International confab to discuss African economies in Accra
Policymakers, African experts, and researchers are meeting in Accra on May 10-11 to discuss opportunities and challenges related to economic development, urbanization and industrialization on the continent.
The conference, “Understanding Economic Transformation in Sub- Saharan Africa,” is jointly organized by the International Food Policy Research Institute (IFPRI) and the University of Ghana
A statement said although agricultural growth remained crucial for economic expansion and poverty reduction on the continent, countries also needed to boost urban industrial growth in order to achieve sustained economic development.
“Economic growth ultimately stems from rising productivity within different sectors of the economy and directing a country’s limited resources, including its labour force, to increasingly productive activities,” said Margaret McMillan, Deputy Director of IFPRI’s Development Strategy and Governance Division.
“African policymakers have a critical role to play in fostering this transformation and ensuring that economic growth ultimately improves the health and wellbeing of a country’s citizens,” she said.
Conference participants would share highlights from case studies in Ghana, Ethiopia, Malawi, Mozambique, Nigeria and Uganda.
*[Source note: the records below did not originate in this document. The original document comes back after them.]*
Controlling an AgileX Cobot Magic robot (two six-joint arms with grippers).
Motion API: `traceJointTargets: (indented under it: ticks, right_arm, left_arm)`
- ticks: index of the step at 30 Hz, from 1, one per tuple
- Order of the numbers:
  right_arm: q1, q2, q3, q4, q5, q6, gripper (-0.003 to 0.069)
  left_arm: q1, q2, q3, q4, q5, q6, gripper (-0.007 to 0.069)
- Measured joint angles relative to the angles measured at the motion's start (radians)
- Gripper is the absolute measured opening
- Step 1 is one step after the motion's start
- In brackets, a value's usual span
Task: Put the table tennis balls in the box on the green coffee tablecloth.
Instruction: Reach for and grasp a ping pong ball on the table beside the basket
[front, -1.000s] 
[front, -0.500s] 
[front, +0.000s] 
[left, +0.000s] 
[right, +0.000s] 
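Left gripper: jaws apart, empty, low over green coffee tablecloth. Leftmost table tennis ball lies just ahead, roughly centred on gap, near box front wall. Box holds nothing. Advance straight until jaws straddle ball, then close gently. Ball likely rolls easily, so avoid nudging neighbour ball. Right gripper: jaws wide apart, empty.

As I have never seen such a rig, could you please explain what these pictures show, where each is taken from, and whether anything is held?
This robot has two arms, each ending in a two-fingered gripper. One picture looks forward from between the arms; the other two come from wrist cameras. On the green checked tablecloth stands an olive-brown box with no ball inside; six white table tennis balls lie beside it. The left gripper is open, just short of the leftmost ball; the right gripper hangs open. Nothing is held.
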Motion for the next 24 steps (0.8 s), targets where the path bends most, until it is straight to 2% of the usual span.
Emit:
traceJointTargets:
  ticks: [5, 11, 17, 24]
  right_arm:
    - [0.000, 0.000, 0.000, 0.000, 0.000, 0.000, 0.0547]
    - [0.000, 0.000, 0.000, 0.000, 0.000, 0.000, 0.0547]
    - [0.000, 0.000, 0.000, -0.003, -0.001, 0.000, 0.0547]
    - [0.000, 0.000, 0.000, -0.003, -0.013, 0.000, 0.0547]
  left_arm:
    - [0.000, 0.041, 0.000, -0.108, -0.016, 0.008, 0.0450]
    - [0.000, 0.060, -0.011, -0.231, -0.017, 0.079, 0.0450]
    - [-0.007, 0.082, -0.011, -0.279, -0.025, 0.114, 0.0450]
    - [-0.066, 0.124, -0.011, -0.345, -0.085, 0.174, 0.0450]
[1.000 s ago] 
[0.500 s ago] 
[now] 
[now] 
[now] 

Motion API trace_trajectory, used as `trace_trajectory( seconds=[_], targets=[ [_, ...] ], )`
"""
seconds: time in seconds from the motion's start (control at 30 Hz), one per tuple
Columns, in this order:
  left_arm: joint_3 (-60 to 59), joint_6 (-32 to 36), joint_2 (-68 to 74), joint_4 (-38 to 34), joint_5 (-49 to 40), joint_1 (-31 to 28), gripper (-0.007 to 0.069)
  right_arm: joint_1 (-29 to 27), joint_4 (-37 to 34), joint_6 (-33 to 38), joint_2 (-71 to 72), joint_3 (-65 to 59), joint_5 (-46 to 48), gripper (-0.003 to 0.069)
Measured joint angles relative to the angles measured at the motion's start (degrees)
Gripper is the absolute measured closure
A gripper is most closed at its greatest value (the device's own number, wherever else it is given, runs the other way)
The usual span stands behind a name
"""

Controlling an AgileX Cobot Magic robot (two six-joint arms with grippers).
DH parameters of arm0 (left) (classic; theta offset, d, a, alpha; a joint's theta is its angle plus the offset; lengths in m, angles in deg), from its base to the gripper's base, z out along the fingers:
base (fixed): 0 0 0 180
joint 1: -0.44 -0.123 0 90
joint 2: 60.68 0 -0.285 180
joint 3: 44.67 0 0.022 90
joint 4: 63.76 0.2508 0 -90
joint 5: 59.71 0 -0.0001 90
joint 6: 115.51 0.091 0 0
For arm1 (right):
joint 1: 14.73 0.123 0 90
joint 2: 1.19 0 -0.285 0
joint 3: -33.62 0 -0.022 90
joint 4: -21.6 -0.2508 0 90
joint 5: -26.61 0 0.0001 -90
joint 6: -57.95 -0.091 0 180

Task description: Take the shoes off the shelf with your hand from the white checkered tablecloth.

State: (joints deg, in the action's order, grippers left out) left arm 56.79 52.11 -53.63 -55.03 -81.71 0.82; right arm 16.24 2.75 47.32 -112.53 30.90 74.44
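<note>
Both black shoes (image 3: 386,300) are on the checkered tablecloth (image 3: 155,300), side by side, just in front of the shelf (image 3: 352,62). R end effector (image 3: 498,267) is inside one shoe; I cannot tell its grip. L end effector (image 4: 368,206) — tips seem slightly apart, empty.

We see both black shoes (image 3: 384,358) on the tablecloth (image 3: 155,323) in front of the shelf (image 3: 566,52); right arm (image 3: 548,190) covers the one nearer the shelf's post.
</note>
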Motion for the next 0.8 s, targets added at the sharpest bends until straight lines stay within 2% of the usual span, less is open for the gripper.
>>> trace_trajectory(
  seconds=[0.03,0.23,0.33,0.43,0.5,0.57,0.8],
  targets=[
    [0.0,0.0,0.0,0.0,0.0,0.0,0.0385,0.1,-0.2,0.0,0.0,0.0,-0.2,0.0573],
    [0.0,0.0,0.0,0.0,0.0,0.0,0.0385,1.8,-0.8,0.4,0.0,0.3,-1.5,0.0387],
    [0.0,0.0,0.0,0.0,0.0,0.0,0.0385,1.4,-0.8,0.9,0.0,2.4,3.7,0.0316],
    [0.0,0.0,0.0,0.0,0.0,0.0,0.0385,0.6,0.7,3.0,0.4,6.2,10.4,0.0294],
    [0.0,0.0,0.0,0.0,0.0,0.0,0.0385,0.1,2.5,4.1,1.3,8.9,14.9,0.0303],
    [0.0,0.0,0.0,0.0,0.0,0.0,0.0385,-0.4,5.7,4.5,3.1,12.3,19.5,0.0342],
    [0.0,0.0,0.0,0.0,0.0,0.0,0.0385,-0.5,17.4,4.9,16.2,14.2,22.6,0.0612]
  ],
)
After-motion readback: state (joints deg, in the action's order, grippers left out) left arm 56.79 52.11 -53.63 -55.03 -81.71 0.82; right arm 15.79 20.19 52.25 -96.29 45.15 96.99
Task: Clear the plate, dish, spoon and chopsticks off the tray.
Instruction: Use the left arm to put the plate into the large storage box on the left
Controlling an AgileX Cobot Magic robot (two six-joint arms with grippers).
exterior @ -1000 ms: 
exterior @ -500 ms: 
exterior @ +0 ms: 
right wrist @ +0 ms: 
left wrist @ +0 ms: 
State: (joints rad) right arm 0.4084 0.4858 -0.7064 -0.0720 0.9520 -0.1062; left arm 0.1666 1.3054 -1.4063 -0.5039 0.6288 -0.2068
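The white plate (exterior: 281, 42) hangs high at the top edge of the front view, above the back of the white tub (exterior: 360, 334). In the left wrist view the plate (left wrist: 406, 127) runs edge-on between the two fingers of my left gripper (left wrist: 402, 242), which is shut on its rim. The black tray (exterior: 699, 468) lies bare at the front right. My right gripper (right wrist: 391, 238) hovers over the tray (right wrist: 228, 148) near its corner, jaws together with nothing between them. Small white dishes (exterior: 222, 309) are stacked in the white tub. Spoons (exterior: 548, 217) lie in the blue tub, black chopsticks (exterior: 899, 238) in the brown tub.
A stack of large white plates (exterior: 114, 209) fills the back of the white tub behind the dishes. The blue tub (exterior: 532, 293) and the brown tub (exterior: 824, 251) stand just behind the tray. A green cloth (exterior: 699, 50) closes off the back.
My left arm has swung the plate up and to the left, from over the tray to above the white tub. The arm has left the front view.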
They will also present cross-country analysis, including lessons from economic transformations in Latin America and Asia, and discuss the policy implications, particularly with regard to national development strategies.
In recent years, Sub-Saharan Africa has achieved impressive rates of economic growth, including solid growth in agriculture.
Many countries are also urbanizing rapidly and investing in infrastructure, such as roads. These investments, along with the remarkable spread of mobile phones, are helping to connect the rural poor with each other, as well as with urban centers.
Despite these changes, the continent still depends heavily on primary exports and industrial growth has been slow. Unlike the historical experiences of many countries in Asia and Latin America, urbanization in Africa has not led to rapid growth in manufacturing, which is so critical to a country’s economic success.
“Ghana is a case in point,” said Robert Osei, senior research fellow, University of Ghana. “It is one of the most urbanized countries in Sub-Saharan Africa and one of the few on track to reach the Millennium Development Goals, having nearly reduced poverty by half in the past 15 years.
He said despite these achievements, the country still struggles to attain sustained economic growth and its manufacturing sector has actually been shrinking.
According to research to be shared at the conference, economic transformation in Ghana and other Sub-Saharan African countries has not enhanced growth.
In fact, in many cases, labour has been moving from relatively more productive sectors to less productive ones, placing a break on economic growth.
Although the reasons for this are not entirely clear, weak or nonexistent industrial policies are most likely part of the problem.
“Industrialization and increased economic productivity, like economic growth itself, is not an automatic process,” explained Professor Dani Rodrik, Harvard University.